_THE PROBLEM:_ Using the records below, give again exactly the lines from the line that contains "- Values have" through the line that contains "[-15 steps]", both ends included, and only those.

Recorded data
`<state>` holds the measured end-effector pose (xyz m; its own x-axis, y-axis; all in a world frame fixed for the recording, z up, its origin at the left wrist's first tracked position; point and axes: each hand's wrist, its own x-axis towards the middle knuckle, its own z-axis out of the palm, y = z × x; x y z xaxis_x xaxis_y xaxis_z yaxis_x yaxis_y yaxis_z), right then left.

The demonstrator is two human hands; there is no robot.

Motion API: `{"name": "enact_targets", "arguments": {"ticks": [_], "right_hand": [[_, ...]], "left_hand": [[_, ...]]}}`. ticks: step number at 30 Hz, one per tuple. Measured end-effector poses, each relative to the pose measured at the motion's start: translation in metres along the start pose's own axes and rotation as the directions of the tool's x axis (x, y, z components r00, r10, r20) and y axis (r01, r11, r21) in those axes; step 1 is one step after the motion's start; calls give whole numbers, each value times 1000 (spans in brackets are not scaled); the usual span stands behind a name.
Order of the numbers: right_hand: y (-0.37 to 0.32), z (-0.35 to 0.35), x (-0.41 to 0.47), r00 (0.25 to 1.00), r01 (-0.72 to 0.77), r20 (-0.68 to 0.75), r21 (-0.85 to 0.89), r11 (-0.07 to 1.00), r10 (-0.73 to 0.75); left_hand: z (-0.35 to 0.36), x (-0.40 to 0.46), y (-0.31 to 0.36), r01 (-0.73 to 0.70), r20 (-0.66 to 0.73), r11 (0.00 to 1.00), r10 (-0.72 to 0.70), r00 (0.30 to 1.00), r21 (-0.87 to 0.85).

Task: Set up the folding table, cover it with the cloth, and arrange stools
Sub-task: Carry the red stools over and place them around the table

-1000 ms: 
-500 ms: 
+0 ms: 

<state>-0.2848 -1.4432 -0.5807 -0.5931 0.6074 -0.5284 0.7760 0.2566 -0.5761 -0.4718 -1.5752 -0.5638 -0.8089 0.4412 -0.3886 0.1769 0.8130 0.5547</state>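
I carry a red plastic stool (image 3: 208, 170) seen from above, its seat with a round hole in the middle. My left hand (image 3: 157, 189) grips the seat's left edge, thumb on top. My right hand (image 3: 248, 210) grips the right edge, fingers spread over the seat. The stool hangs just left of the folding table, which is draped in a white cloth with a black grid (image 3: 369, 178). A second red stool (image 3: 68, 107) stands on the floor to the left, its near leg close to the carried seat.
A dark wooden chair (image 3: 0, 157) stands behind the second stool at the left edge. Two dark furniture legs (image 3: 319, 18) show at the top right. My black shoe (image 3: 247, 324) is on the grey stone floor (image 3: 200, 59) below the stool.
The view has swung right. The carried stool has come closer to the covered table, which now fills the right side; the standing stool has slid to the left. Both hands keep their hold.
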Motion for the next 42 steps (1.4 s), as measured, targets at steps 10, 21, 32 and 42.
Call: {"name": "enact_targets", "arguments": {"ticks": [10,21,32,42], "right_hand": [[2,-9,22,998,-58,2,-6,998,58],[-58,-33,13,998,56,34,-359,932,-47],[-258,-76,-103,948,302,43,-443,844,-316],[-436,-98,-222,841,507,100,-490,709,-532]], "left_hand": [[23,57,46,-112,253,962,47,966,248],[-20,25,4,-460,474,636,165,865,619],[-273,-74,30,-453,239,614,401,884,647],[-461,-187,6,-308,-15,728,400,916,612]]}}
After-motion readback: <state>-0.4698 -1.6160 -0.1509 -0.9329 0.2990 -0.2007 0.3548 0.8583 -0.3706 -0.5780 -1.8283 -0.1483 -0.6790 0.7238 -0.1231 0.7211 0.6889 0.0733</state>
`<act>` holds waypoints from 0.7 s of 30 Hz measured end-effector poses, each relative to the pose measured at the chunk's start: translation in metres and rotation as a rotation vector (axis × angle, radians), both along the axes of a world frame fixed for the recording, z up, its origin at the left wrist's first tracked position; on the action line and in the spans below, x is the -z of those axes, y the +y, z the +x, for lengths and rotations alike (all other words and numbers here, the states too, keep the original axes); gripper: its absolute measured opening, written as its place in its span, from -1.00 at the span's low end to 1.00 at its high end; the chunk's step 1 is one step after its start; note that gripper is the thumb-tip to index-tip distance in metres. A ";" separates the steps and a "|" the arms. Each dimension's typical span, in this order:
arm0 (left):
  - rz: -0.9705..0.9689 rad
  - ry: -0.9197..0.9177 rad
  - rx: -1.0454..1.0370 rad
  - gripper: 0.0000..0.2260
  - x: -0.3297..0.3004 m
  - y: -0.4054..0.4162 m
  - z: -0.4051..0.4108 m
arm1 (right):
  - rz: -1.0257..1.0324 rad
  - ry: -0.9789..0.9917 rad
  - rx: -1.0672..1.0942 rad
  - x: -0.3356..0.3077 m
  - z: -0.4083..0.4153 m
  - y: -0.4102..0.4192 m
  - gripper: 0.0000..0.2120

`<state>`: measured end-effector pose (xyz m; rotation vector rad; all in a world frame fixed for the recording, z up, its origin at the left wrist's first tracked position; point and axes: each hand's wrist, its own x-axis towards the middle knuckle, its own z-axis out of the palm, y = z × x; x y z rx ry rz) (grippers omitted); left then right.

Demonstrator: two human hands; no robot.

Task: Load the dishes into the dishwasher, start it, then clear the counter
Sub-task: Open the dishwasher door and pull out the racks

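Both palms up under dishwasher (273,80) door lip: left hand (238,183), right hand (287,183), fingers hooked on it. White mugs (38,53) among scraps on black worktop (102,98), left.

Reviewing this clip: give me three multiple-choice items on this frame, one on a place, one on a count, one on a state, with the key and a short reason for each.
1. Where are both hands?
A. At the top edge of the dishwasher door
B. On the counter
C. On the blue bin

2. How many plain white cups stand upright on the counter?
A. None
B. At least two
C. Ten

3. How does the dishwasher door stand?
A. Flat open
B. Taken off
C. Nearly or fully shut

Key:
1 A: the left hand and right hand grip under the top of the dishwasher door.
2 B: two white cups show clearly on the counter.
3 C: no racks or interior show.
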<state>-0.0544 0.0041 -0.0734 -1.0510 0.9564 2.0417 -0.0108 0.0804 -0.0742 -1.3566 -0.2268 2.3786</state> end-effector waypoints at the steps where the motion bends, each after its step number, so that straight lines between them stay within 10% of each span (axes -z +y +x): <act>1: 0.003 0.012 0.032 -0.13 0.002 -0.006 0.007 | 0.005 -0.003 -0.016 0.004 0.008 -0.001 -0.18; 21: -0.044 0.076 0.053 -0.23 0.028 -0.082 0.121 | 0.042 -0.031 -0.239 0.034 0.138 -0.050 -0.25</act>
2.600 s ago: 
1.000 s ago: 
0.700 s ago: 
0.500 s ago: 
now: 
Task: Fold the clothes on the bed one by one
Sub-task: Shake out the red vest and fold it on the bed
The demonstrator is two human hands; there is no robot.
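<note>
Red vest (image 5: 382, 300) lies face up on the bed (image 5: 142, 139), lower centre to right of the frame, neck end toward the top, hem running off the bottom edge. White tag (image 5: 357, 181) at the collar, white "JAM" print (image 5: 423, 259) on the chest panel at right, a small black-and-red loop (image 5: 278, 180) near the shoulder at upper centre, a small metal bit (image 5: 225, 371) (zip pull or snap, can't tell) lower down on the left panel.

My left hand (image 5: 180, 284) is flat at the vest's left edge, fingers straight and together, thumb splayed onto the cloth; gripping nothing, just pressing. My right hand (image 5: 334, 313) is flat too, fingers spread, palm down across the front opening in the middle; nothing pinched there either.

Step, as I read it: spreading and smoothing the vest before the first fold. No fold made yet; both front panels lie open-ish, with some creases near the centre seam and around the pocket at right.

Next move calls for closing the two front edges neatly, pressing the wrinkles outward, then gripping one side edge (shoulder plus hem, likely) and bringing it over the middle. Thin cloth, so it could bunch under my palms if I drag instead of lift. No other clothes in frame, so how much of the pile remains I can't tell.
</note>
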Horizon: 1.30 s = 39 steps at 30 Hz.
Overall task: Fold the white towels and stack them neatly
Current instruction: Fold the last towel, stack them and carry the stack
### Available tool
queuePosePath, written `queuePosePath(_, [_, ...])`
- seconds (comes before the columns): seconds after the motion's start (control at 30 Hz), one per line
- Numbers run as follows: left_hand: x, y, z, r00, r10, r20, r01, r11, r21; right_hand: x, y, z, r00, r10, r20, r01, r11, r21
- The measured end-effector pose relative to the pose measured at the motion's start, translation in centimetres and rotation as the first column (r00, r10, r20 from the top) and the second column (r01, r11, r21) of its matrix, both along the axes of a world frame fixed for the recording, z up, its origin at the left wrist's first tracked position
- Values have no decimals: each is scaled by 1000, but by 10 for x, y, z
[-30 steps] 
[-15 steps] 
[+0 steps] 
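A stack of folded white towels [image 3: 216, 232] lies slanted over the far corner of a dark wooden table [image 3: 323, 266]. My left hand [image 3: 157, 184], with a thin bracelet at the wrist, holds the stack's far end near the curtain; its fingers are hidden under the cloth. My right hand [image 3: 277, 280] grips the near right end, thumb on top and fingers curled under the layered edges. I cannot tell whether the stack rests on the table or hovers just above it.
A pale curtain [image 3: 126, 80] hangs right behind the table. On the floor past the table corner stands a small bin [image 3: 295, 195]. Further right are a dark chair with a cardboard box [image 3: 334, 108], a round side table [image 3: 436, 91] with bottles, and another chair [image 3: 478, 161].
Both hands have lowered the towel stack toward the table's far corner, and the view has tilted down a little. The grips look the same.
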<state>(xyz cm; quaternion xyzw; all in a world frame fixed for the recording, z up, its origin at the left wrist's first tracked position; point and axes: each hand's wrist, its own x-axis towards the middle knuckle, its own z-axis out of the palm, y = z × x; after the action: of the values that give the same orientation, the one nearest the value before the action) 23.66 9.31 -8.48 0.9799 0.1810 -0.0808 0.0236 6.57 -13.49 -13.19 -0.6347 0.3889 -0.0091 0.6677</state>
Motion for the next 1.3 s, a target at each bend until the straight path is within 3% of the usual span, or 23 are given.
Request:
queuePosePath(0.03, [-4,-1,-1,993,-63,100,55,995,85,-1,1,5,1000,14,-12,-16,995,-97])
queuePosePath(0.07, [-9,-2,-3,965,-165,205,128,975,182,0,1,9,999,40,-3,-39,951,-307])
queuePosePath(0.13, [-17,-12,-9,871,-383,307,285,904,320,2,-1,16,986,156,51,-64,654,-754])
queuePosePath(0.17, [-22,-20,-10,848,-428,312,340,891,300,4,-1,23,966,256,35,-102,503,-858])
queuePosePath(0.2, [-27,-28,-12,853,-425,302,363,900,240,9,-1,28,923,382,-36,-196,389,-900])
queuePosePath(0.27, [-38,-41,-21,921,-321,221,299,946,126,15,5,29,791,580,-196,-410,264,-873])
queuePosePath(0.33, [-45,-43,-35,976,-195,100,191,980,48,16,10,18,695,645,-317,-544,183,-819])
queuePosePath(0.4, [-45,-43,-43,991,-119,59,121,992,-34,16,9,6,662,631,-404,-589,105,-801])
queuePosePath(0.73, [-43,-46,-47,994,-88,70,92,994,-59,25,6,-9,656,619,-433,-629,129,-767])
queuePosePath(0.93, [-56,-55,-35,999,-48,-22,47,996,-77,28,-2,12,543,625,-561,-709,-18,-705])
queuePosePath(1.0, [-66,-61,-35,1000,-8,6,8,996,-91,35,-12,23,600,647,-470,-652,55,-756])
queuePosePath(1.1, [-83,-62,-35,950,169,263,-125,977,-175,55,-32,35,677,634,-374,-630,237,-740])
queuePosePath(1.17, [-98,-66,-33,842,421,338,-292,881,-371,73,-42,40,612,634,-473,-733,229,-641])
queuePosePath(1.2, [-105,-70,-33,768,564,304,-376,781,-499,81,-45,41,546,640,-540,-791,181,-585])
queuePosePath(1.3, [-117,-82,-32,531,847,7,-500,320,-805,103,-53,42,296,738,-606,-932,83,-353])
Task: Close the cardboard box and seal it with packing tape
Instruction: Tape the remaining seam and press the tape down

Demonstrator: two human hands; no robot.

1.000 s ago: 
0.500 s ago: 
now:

_SOLUTION TO THE EXERCISE:_
- Values have no decimals: each is scaled by 1000, but by 10 for x, y, z
[-30 steps] 
[-15 steps] 

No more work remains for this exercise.